Polio Vaccination In Luanda, Angola
Five-year-old Lucille Nguindo receives polio vaccinations at a clinic in the Angolan capital of Luanda. Reuters

Poliomyelitis is a potentially debilitating disease that mostly affects children under 5 years old; it is easily spread, works quickly, can cause paralysis or death and has no cure.

But polio can be prevented quite easily. The vaccine for the disease is taken orally, and those who administer it do not require extensive medical training. According to the Switzerland-based Polio Eradication Initiative, the cost of a single vaccination dose in developing countries can be less than 15 cents. That’s why polio has been essentially wiped out in nearly every country on Earth -- infections worldwide have been reduced by 99 percent over the last 25 years.

There are only three holdouts: Afghanistan, Pakistan and Nigeria. Of those three, Nigeria suffers the most instances: 121 recorded cases in 2012. And a tragic incident on Friday reveals just why children there are still falling victim to an easily preventable scourge.

In Kano, the largest city in northern Nigeria, assailants descended on two clinics where polio vaccines are administered. At least nine female health workers were shot dead.

No one has yet claimed responsibility for the act, but suspicion has fallen heavily on a group called Boko Haram, an Islamist terrorist organization that was founded in 2002 and has killed more than 1,000 people since it accelerated military activities three years ago. The group aims to establish a harsh version of Shariah, or Islamic law, across northern Nigeria, where most citizens practice a more moderate form of Islam.

Boko Haram’s activities have worsened a long-standing schism between northern Nigeria, which is relatively sparsely populated and mostly Muslim, and southern Nigeria, which is more well-developed and predominantly Christian.

A deep-seated suspicion of Western influence among the more extreme Islamists in northern Nigeria -- Boko Haram included -- has generated opposition to the life-saving polio vaccine. Clerics have warned that the vaccines contained ingredients that could hurt fertility or even spread HIV/AIDS. The phenomenon goes back several years.

Datti Ahmed, head of the Supreme Council for Shariah in Nigeria who was briefly designated a mediator between the government and Boko Haram militants last year, said in 2003 that the polio vaccines were “corrupted and tainted by evil-doers from America and their Western allies,” according to the Associated Press.

Back then, this sentiment was shared by northern government officials as well -- the vaccine was actually banned in Kano for about a year from 2003-04.

“Since Sept. 11, the Muslim world ... is beginning to be suspicious of any move from the Western world. Our people have become really concerned about the polio vaccine,” Sule Ya'u Sule, a spokesman for the governor of Kano, said in 2004.

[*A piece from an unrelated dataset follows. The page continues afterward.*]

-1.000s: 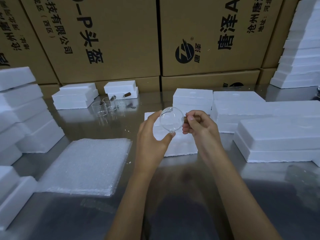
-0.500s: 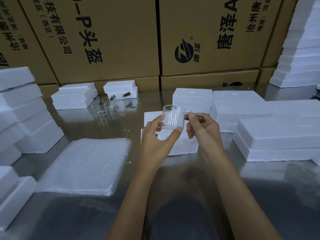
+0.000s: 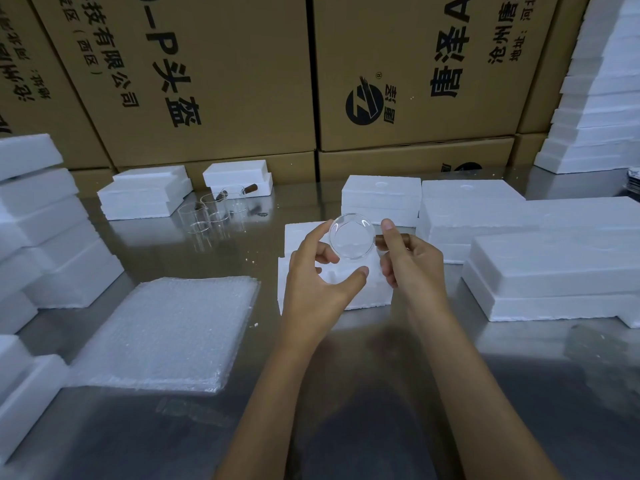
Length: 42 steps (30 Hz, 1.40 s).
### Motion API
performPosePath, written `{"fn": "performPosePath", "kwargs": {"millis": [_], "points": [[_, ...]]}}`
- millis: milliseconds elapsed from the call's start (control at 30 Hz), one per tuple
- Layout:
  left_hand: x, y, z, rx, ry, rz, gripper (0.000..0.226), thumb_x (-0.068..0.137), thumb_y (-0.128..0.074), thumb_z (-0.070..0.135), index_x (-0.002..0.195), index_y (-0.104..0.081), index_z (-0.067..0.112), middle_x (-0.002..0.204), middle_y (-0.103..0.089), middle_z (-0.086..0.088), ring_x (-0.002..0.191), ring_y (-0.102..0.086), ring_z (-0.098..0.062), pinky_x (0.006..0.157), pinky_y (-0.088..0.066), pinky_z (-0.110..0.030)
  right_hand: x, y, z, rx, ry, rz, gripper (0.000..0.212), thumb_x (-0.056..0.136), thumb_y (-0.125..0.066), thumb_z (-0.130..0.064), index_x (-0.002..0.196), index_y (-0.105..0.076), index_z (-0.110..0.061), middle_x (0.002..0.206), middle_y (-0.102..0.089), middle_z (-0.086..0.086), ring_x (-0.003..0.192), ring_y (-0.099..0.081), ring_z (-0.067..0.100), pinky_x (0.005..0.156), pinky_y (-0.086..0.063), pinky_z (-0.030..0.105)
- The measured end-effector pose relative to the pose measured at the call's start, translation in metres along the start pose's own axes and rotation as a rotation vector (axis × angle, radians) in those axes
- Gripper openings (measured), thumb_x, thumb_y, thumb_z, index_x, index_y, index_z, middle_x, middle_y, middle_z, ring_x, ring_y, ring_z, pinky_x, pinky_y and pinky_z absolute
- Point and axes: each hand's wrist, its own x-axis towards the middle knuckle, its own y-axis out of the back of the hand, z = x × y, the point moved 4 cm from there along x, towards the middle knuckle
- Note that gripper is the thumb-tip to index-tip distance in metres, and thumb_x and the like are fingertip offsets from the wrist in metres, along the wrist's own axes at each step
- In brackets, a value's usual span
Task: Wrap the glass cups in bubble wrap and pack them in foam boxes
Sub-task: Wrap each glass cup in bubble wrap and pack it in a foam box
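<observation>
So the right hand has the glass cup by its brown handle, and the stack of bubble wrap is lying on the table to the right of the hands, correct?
Not quite. The head view shows the bubble wrap lying left of the hands, not right. The right hand does hold the glass cup by its brown handle.

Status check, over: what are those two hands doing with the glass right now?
Right hand grips glass cup by its brown handle. Left hand open, fingers at the rim. Cup unwrapped; bubble wrap untouched. Nothing in the way.
</observation>
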Motion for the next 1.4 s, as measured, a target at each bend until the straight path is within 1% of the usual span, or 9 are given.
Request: {"fn": "performPosePath", "kwargs": {"millis": [367,467,533,633,767,933,1133,1233,1400], "points": [[0.006,0.008,-0.006,-0.025,0.012,0.016,0.058,0.076,-0.063,0.038,0.122,-0.040,0.064,0.121,-0.043,0.043,0.119,-0.045,0.010,0.094,-0.040,-0.018,-0.013,-0.018,-0.001,-0.106,0.058,-0.531,0.024,0.104,-0.052,-0.018,0.098,-0.072,-0.007,0.070,-0.062,0.001,0.063,-0.046,0.017,0.057,-0.041,0.023],[0.010,0.020,-0.007,-0.142,0.049,0.050,0.048,0.085,-0.057,0.029,0.123,-0.050,0.057,0.118,-0.055,0.040,0.117,-0.050,0.012,0.096,-0.041,-0.020,-0.012,-0.021,-0.001,-0.109,0.096,-0.437,0.018,0.104,-0.051,-0.015,0.102,-0.067,-0.006,0.068,-0.060,-0.005,0.063,-0.048,0.013,0.060,-0.043,0.025],[0.012,0.043,-0.010,-0.152,0.125,0.206,0.037,0.095,-0.053,0.016,0.124,-0.061,0.038,0.122,-0.064,0.017,0.118,-0.057,-0.005,0.102,-0.047,-0.032,-0.008,-0.018,-0.001,-0.123,0.124,-0.333,0.014,0.103,-0.051,-0.019,0.103,-0.064,-0.012,0.069,-0.060,-0.008,0.062,-0.049,0.008,0.062,-0.044,0.025],[0.014,0.090,-0.023,0.272,0.312,0.356,0.033,0.093,-0.048,0.004,0.116,-0.068,0.015,0.124,-0.065,-0.011,0.121,-0.055,-0.030,0.106,-0.043,-0.044,-0.002,-0.008,0.001,-0.119,0.189,-0.142,0.008,0.102,-0.053,-0.021,0.097,-0.059,-0.020,0.076,-0.061,-0.005,0.062,-0.051,0.002,0.066,-0.044,0.023],[0.007,0.130,-0.046,0.810,0.653,0.161,0.035,0.094,-0.055,0.018,0.128,-0.059,0.010,0.138,-0.052,-0.020,0.131,-0.041,-0.040,0.106,-0.036,-0.045,0.002,-0.002,0.004,-0.116,0.213,-0.007,0.008,0.102,-0.051,-0.019,0.095,-0.055,-0.022,0.083,-0.060,-0.001,0.073,-0.055,0.013,0.067,-0.042,0.023],[0.004,0.123,-0.059,0.880,0.755,-0.001,0.029,0.095,-0.058,0.024,0.116,-0.056,0.003,0.134,-0.054,-0.020,0.127,-0.048,-0.039,0.105,-0.039,-0.043,0.005,0.001,0.007,-0.151,0.199,0.050,0.016,0.102,-0.050,-0.021,0.087,-0.051,-0.029,0.085,-0.060,-0.003,0.077,-0.055,0.016,0.067,-0.041,0.024],[0.003,0.125,-0.050,0.792,0.653,0.240,0.011,0.093,-0.056,0.013,0.085,-0.057,0.007,0.101,-0.065,-0.018,0.103,-0.059,-0.040,0.091,-0.050,-0.044,0.000,-0.003,0.003,-0.161,0.205,0.044,0.016,0.102,-0.050,-0.021,0.088,-0.050,-0.028,0.082,-0.059,-0.004,0.071,-0.053,0.013,0.067,-0.040,0.028],[0.011,0.124,-0.038,0.470,0.472,0.342,0.021,0.091,-0.054,0.006,0.075,-0.068,0.007,0.092,-0.071,-0.013,0.091,-0.061,-0.031,0.081,-0.050,-0.034,-0.003,-0.008,0.002,-0.095,0.138,-0.030,0.013,0.103,-0.050,-0.020,0.090,-0.055,-0.021,0.075,-0.060,-0.002,0.062,-0.052,0.013,0.062,-0.042,0.027],[0.014,0.101,-0.018,-0.065,0.384,0.257,0.025,0.090,-0.066,0.001,0.073,-0.071,0.019,0.083,-0.070,0.011,0.078,-0.060,0.002,0.060,-0.042,-0.004,-0.025,-0.036,-0.012,0.425,-0.066,-0.505,0.018,0.104,-0.048,-0.015,0.095,-0.062,-0.009,0.072,-0.060,0.003,0.050,-0.044,0.013,0.047,-0.036,0.023]]}}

Since then, most government authorities have come around to accept vaccination programs, at least outwardly. But Friday’s incident makes it clear that stubborn pockets of resistance still remain.

Militants’ violent disruptions of vital health care services are widely -- and rightly -- condemned, but it is worth noting that some of their suspicions are based on a tiny shred of truth: Western authorities have used vaccines as a ruse in the past.

In the spring of 2011, CIA officials kicked off a program in Abbottabad, Pakistan, wherein Pakistani medical officials administered vaccines for hepatitis B. That procedure requires an intravenous injection, and U.S. officials were hoping to collect DNA samples that would lead them to Osama bin Laden. The CIA admitted to the program in 2012; it did not seem to have greatly helped their intelligence-gathering efforts, though bin Laden was killed shortly after the vaccinations began.

That program had the unfortunate side effect of raising suspicions about Western-backed health care initiatives in foreign countries. So it is perhaps no surprise that northern Nigeria is not the only place where anti-vaccination militants have perpetrated violence -- last December, at least nine health workers involved in the administration of polio vaccines were killed in a string of attacks carried out by unknown militants in Pakistan. Two more were killed there by a roadside bomb in late January.

Over the last quarter-century, medicinal science has made great strides against polio. But the fight, now in its final stretches, has entered a new phase -- one that is based on public attitudes, awareness and health care professionals’ dogged determination to continue their work even in areas of great risk.

The women who died in Nigeria on Friday were volunteers taking part in a local polio drive. Even more tragically, their deaths may result in the unnecessary infection of children in Kano. But Nigerian officials vow to keep up with their important work, which has already accomplished so much and has great potential to eventually beat the disease once and for all.